Programmers Guild
- Company type: Professional organization
- Successor: United Information Workers (UIW)
- Website: https://www.unitedinformationworkers.com/

= Programmers Guild =

Programmers Guild is an attorney-founded group intended to protect legal hi-tech immigrants to the United States and help them in obtaining Green cards. The New York Times called them a trade group and, in 2016, a "tech worker organization." It also serves as a job search clearing house.

It has been relaunched under the umbrella organization United Information Workers
Organization to benefit (some) computer programmers

The Guild has been described as "a nonprofit group with a volunteer staff." It was founded in 1998, and won in a case it filed 2006 with the US Department of Justice.

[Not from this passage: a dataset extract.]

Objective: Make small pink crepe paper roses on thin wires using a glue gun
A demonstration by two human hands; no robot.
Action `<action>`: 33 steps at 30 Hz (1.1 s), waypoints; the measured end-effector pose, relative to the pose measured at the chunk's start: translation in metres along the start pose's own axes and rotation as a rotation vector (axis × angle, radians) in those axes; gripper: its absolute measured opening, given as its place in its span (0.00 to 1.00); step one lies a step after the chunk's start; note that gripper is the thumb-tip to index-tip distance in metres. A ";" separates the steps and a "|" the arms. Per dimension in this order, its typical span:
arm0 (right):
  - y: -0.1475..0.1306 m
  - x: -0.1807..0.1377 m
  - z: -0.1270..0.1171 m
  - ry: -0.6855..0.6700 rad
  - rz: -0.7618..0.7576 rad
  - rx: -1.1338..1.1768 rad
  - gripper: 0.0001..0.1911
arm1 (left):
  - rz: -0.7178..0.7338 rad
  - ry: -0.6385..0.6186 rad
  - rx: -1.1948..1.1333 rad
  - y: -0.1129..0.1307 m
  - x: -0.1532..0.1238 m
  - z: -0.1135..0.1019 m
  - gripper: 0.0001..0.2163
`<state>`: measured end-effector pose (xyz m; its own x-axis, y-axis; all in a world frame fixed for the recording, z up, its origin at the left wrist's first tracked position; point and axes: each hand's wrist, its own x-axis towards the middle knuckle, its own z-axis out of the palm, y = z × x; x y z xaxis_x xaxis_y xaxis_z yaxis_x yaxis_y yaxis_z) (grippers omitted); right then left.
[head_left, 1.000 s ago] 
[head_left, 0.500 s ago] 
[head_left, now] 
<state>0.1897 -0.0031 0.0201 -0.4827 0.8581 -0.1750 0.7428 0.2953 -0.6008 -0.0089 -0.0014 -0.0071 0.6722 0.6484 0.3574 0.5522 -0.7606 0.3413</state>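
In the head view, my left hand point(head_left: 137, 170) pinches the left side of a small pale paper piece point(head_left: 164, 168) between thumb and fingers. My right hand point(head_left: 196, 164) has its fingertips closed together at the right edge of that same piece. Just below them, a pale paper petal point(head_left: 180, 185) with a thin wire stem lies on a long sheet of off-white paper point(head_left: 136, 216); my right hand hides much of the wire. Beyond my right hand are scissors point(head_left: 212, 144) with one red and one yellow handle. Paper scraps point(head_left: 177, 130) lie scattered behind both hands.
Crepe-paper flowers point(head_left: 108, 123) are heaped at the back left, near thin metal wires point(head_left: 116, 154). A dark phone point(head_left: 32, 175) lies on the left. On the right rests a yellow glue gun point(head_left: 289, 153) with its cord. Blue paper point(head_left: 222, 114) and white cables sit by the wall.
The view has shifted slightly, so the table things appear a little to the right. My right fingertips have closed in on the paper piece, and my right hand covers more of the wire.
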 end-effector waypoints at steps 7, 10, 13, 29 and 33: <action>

The Programmers Guild was an active participant in various legislative hearings, and companies such as Intel, Microsoft and Oracle supported them. Their use of the term guild was part of a CNN headline: "IT guild: A once and future union?" and the article evaluated the term union, noting that computer professionals are already members of large long standing organizations such as Communications Workers of America and International Federation for Professional and Technical Engineers.

==Membership==
Dice.com, a career website, wrote in 2013 that most of the Guild's members are over age 40, and that "predominately" those involved in H-1B situations are entry level.

==Kinship==
Other organizations that have been compared to the Guild include WashTech and Bright Future Jobs.

==Book==
Michelle Malkin's Sold Out (book), co-authored with the Guild's founder, uses the term crapweasel in the plural on the cover. The New York Times did not do a book review on this Malkin book.